There was no administration of the estate, and in July 1932 the Bank petitioned for the sheriff, W.B. Douglas, to be appointed ex-officio administrator of the estate pursuant to Section 5573, Compiled General Laws of 1927. The petition was granted. The Bank sued the sheriff on both notes. Default and final judgments were entered on each. In connection with these cases there were no guardianship proceedings for the minor heirs.

On August 6, 1934, the widow, by written instrument, designated the 160 acres of the farm which she claimed as homestead. On September 3, 1934, by Sheriff's Deed, title to the entire 200 acres (including the 160 designated by the widow as homestead) was deeded to the Bank for $25.00, the sale having been held on the same day.

In 1938 or 1939 one of the heirs, plaintiff-appellee J. Fred Chasteen, negotiated with the Bank to purchase the property. Fred claimed homestead exemption for 1940. In the same year he moved to South Carolina, where he has since resided. In 1942 the Bank gave him a warranty deed. The documentary stamps indicate that the purchase price was approximately $1,000.00. Since that time Fred has made no improvements upon the property other than some fencing which has fallen down and is now in disrepair.
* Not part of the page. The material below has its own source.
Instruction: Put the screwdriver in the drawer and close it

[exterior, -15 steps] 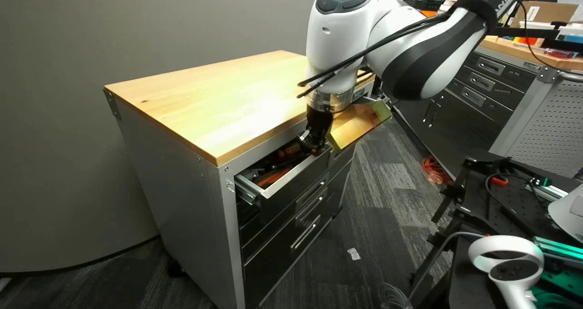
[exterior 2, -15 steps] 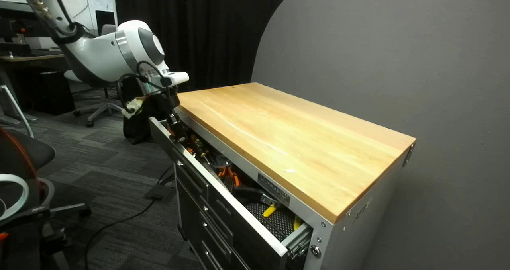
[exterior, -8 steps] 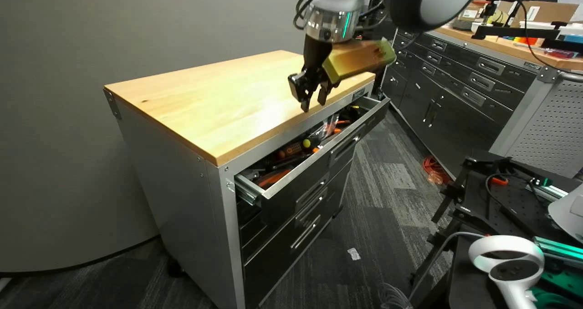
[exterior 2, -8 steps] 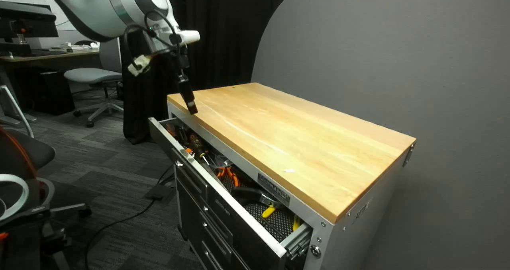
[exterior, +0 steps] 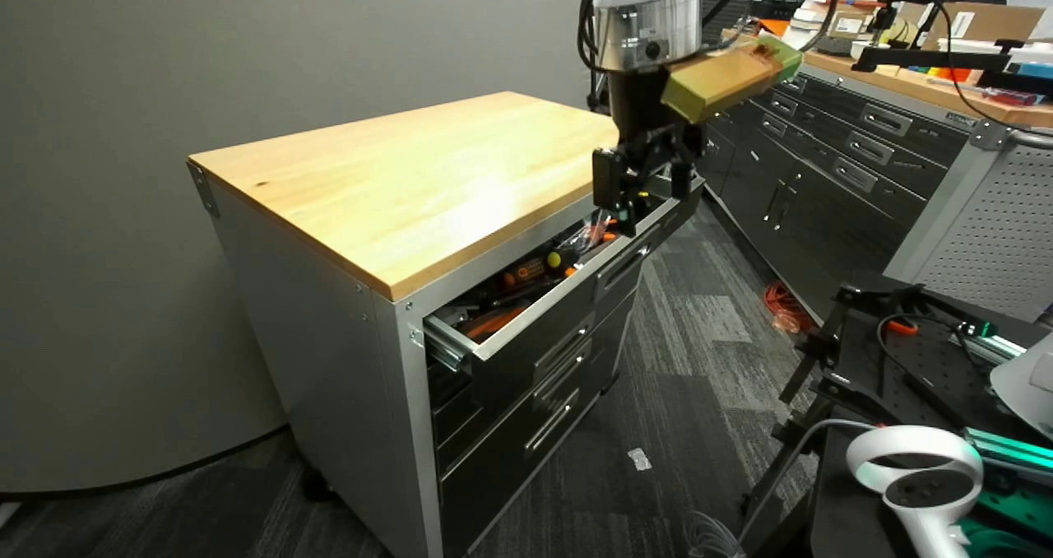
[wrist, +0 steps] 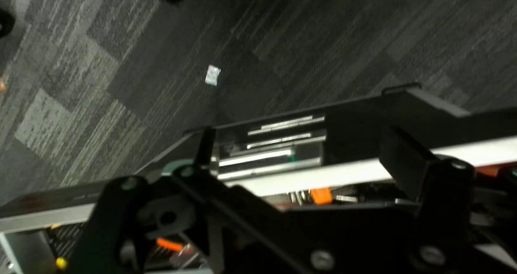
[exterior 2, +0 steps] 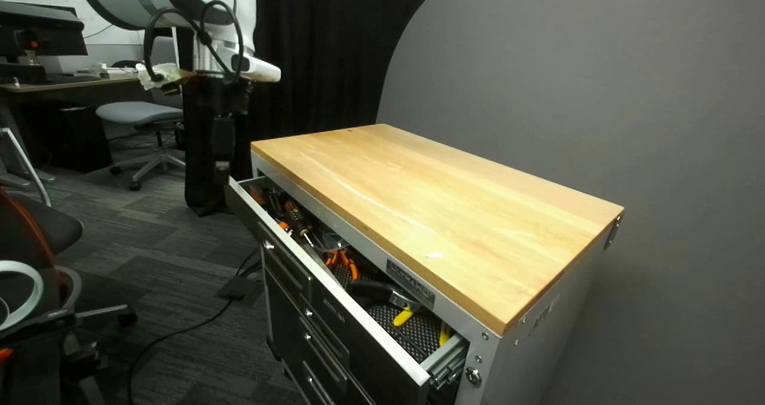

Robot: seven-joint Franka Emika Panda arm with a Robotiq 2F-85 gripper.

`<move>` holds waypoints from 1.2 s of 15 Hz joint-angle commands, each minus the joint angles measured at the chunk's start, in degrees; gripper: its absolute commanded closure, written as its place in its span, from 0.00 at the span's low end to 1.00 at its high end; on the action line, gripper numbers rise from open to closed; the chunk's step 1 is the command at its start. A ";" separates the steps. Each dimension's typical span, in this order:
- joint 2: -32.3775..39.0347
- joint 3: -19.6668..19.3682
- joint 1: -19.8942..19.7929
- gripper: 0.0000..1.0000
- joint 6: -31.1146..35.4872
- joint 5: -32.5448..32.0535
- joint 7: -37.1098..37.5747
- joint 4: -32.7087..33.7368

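The drawer (exterior: 539, 307) stands part-way pulled out in both exterior views, its pale front rim running the cabinet's width. Among the tools inside lies the screwdriver (exterior 2: 295, 215), dark-handled with a little yellow. My gripper (exterior: 654, 212) hangs at the drawer's front, near one end, with its fingertips around rim height. Its jaws are spread wide, and nothing is held between them. In the wrist view the gripper (wrist: 303, 138) is seen from above, with the drawer's rim and the handle strips below showing through the gap. Whether a finger touches the rim, I cannot tell.
A wooden top (exterior 2: 430, 214) overhangs the drawer's back part. Orange-handled pliers (exterior 2: 343, 261) and a yellow-handled tool (exterior 2: 405, 316) lie in the drawer. A dark tool chest (exterior: 864, 155) stands opposite, and a black cart (exterior: 946, 369) is near the camera.
My gripper has risen out of the drawer, its jaws have opened wide, and it has shifted outward from the cabinet and come lower at the drawer's front. Drawer and screwdriver look unmoved over the last half second.
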 commanded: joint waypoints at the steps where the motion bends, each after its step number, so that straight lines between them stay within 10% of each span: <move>1: 2.15 0.71 1.44 0.27 3.06 1.35 -0.77 -3.47; 10: 9.83 -5.85 10.54 0.97 27.32 -22.93 17.92 -5.87; 18: 16.54 -10.53 14.07 0.96 30.91 -51.49 39.55 -0.30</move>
He has paid taxes on the property, rented it, sold timber from it three times and collected from the State Road Department for a right of way condemnation.

J.R. Chasteen's widow died in 1949.

Appellee Fred Chasteen testified that he and all his brothers and sisters talked about the deed he purchased from the Bank, and they knew of his claim. Actual knowledge of the deed and Fred's claim thereunder was admitted by his brothers and sisters. When Fred was asked if he talked to the *511 minor children of his deceased brother, he said, "No. I believe the boys were in service at that time." When asked at what time he did tell them, he answered, "I never told them. They knew I had the place and a deed * * * I bought the place directly from the Bank. The children had nothing to do with it."

The only one of the "minors" to testify was John Edward Chasteen who was eight years old when his grandfather died and was nineteen when Fred acquired the deed. John Edward testified that about a year ago his Uncle Fred had asked him to sign a quitclaim deed, but he did not know about Fred's deed from the bank until this suit was brought, and he had never been told that Fred was claiming it as his own. He thought his Uncle Fred and his Uncle Hugh were looking after the property, and it would be divided among the heirs some day.

The lower court found that Fred Chasteen had obtained title to the 200 acres by adverse possession.

As to the homestead property, the Sheriff's Deed to the Bank was void. A homestead is not subject to forced sale for the payment of a judgment against the deceased owner based upon his unsecured notes, since the constitutional exemption inures to the widow and the heirs.[1] At the time the Sheriff's Deed was issued there was on file in the County Judge's office in Re Estate of J.R. Chasteen, a proceeding instituted by the Bank, the widow's designation of the 160-acre homestead. Furthermore, at that same time the widow occupied the property. Both the Bank and the heir, Fred Chasteen, were on notice that 160 acres of the property constituted the family homestead. We conclude that there were no intervening third parties.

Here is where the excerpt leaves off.